When I run sudo: (i assume because i dont have TTY)

: unable to resolve host Nibbles: Connection timed out
: no tty present and no askpass program specified

Im at the very end. Going on my third day and just cant get this .sh file to play nicely.

I’m stuck on this exact step too

Make it three. I’ve exhausted much of my knowledge and research, and I see the file that everyone is talking about, but I can’t seem to do anything with it.

If someone can send a PM for help, it would be appreciated.

@TheCanisLupus said:
The fact that there is no single post about Nibbles makes me feel even more stupid but whatever … I need help
I kind of know what the vulnerability is but cant find log in details for the blog
Any one can point me in right direction please ?
thanks

I am newb and i am stuck someone assit me please

Finally got Root

so i have got to the point of logging thanks to some tips Blackarrow gave me now i am stuck i have the username but no password i guess ill keep trying it.

Eh, I am really stuck. I tryied this box several times now. I crawled website, directories, find out xml with username, but I am not able to guess password.
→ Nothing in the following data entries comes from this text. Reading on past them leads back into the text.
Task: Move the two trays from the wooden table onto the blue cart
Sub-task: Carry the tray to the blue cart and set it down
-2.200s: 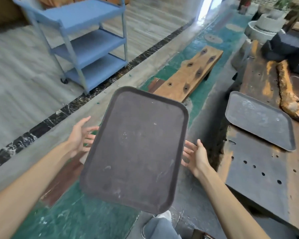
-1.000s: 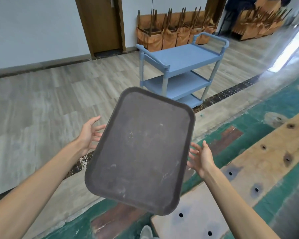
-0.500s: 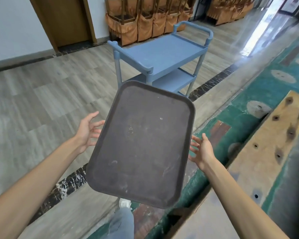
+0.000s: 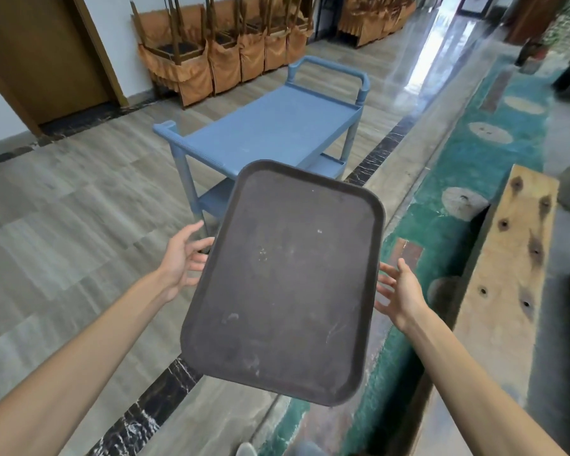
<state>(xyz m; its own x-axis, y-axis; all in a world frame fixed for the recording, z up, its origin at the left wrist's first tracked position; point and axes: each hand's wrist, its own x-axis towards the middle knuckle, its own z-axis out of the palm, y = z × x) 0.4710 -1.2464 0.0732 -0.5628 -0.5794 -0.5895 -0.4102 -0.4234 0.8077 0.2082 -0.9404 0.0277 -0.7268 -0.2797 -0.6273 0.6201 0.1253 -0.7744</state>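
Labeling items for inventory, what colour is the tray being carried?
Dark brown, scuffed with pale specks, on the tray; the head view shows it best.

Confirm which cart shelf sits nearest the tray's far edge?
The top shelf: the tray overlaps its near rim in view. The lower shelf only shows underneath, between the legs.

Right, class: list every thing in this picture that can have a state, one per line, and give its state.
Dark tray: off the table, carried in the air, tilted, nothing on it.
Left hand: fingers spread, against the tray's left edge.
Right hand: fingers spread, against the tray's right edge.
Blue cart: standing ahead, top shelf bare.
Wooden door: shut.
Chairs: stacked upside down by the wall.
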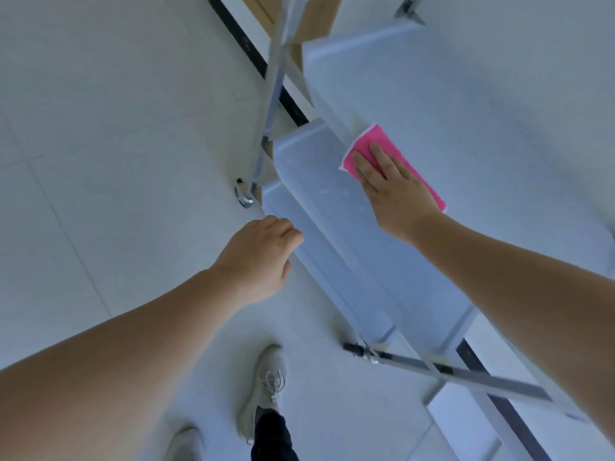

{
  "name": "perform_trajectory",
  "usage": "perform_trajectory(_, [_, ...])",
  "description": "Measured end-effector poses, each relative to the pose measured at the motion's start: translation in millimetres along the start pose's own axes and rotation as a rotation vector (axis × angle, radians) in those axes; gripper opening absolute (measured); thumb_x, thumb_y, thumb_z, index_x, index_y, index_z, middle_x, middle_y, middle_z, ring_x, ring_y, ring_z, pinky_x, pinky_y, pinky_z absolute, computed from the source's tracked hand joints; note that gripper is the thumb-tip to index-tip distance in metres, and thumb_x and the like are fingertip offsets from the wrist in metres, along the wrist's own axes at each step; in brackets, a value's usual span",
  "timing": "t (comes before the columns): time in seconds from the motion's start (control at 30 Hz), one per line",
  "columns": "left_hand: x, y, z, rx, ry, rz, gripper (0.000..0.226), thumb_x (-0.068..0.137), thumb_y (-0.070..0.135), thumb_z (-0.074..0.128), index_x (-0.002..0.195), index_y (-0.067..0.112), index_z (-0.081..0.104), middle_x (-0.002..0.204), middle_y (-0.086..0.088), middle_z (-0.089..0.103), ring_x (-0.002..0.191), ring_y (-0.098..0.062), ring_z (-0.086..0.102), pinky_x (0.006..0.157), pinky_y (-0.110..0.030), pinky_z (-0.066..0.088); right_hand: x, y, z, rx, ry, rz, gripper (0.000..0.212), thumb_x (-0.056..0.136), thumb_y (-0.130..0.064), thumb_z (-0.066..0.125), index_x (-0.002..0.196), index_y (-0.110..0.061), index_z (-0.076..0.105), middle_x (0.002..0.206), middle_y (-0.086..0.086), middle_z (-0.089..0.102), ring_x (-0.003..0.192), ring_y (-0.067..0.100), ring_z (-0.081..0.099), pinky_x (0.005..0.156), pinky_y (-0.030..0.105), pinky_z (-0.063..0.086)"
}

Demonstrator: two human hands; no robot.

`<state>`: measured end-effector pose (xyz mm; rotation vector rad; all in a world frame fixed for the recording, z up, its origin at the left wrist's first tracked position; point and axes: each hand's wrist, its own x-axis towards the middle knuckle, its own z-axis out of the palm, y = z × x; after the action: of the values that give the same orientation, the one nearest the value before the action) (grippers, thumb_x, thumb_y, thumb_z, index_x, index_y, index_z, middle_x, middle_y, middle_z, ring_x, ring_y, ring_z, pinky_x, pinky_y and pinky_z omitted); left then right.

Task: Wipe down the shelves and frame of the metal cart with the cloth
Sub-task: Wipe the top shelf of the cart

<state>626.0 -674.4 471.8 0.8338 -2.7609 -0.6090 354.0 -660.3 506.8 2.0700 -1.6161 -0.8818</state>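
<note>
Your right hand (392, 184) lies flat on the pink cloth (367, 143), fingers straight and slightly spread, pressing it onto the top shelf (482, 111) of the cart, near that shelf's edge. The cloth shows past your fingertips toward 11 o'clock and along the side of your hand toward 4 o'clock.

Your left hand (263, 257) sits at about 8 o'clock from the cloth, well apart from it. Its fingers are curled in at the edge of the lower shelf (332, 247); you cannot tell whether they grip the rim or only touch it.

The cart's frame (271, 94) runs up toward 12 o'clock, and a wheel (243, 194) stands on the pale floor (100, 128) at 11 o'clock from your left hand. A crossbar (466, 372) shows at 5 o'clock. Your shoes (266, 384) are at 6 o'clock.
</note>
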Motion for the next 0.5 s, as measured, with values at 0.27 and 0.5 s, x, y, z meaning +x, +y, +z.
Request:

Whatever I tryied, i failed. My combos of usr/pwd do not work at all.
Could you please hint me for creds for login page?

@karelchajim said:
Eh, I am really stuck. I tryied this box several times now. I crawled website, directories, find out xml with username, but I am not able to guess password. Whatever I tryied, i failed. My combos of usr/pwd do not work at all.
Could you please hint me for creds for login page?

nevermind. got it. ■■■

@karelchajim said:
@karelchajim said:
Eh, I am really stuck. I tryied this box several times now. I crawled website, directories, find out xml with username, but I am not able to guess password. Whatever I tryied, i failed. My combos of usr/pwd do not work at all.
Could you please hint me for creds for login page?

nevermind. got it. ■■■

hey bro can you pm hint on pass word i am stuck same as you at this point

Some one help is it becuase this server is retired or i am not able to export exploit some getting this error help

Exploit completed, but no session was created.
msf exploit(multi/http/nibbleblog_file_upload) > exploit

[] Started reverse -----------======
[!] This exploit may require manual cleanup of ‘image.php’ on the target
[
] Exploit completed, but no session was created.
getting

Rooted thank you learned alot trying to root this machine.